At Bristol, in 1772, he was told that highwaymen were on the road, and had robbed all the coaches that passed, some just previously. But Wesley felt no uneasiness, "knowing," as he writes, "that God would take care of us; and He did so, for before we came to the spot all the highwaymen were taken, and so we went on unmolested, and came safe to Bristol".

This immense labour had no ill effect upon his health. In June, 1786, when he was entering his eighty-fourth year, he writes: "I am a wonder to myself. It is now twelve years since I have felt such a sensation as weariness.

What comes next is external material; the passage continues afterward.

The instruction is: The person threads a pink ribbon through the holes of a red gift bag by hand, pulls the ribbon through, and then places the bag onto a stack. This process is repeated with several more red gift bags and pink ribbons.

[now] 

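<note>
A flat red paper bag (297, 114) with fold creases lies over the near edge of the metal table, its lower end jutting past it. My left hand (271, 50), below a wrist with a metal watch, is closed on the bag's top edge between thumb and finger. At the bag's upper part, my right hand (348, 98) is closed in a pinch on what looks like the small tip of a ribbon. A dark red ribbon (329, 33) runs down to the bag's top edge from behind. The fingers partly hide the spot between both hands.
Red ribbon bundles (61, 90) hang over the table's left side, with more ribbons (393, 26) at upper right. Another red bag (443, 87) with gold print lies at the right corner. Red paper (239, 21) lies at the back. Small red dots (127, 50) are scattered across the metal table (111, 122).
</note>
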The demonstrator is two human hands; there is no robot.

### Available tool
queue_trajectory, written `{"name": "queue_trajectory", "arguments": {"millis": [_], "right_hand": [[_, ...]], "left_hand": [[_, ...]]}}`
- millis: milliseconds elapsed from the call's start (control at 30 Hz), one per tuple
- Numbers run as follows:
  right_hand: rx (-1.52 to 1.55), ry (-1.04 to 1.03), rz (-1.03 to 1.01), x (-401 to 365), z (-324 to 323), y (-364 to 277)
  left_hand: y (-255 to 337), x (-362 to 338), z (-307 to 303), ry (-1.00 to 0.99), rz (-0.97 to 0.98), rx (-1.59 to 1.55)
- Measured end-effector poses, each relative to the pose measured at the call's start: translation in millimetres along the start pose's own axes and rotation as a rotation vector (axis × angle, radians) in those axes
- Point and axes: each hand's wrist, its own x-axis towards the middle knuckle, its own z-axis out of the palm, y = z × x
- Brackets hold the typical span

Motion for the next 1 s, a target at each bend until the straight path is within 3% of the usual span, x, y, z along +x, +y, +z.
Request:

I am never tired either with writing, preaching, or travelling."

When Wesley was on his death-bed he wrote to Wilberforce cheering him in his struggle against the slave trade.

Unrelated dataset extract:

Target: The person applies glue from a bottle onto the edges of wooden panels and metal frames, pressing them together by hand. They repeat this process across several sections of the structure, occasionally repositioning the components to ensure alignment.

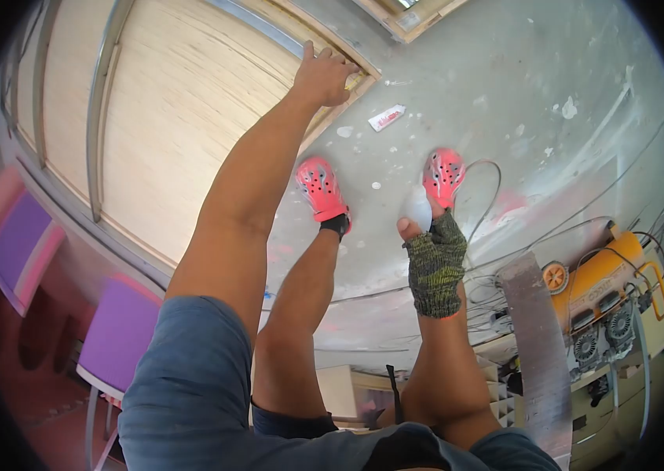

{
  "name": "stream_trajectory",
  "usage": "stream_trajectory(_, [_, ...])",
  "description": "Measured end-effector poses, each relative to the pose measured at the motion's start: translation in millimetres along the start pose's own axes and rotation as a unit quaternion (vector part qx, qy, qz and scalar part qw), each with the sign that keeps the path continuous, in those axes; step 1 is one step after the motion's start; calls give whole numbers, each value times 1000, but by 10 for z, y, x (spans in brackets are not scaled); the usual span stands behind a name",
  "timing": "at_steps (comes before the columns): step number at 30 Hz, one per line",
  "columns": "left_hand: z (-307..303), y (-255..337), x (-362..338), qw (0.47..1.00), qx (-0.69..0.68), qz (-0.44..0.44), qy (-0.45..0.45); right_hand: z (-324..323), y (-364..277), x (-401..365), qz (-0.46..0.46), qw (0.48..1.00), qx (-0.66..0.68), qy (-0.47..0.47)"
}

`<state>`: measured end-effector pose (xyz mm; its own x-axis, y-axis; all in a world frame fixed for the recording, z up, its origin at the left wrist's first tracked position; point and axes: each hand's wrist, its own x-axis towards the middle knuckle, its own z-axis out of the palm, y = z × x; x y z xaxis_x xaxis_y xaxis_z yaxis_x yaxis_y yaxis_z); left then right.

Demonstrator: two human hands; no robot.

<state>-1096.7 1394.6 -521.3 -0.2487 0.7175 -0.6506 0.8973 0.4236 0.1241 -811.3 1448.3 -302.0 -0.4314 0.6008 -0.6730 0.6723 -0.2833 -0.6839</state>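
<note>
My left hand (324,76), bare, reaches forward to the corner of a large wooden panel frame (175,102). Its fingers are spread and rest on the frame's edge; a small yellowish patch shows beside the fingertips, too small to name. My right hand (435,255) wears a dark green knitted fingerless glove and is closed around a white plastic bottle (417,208). The bottle is held above the floor near my right shoe, its lower part hidden by the hand. On the floor between the two hands lies a small white and red packet (387,118).
Pink clogs (320,188) are on my feet. At the right are a yellow machine (603,275), loose cables (493,290) and a long metal sheet (536,345). Purple chairs (120,334) stand at the left. Another wooden frame (410,23) lies at the top.
</note>
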Motion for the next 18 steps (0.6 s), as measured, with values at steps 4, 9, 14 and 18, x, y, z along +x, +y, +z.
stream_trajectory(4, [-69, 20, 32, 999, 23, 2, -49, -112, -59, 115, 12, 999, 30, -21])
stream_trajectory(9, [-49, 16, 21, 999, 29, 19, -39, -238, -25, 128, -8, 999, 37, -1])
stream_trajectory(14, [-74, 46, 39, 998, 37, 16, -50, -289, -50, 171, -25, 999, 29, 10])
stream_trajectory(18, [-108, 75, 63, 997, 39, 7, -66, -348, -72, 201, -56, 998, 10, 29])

"Unless God has raised you up for this very thing," writes Wesley, "you will be worn out by the opposition of men and devils, but if God be for you who can be against you?… Go on in the name of God and in the power of His might till even American slavery, the vilest that ever saw the sun, shall vanish away before it."

Wesley died, at the ripe age of eighty-eight, in the year 1791. He had saved no money, so had none to leave behind; but he was one of those "poor" persons who "make many rich".

Amongst his few small gifts and bequests was "£6 to be divided among the six poor men named by the assistant who shall carry my body to the grave; for I particularly desire that there be no hearse, no coach, no escutcheon, no pomp".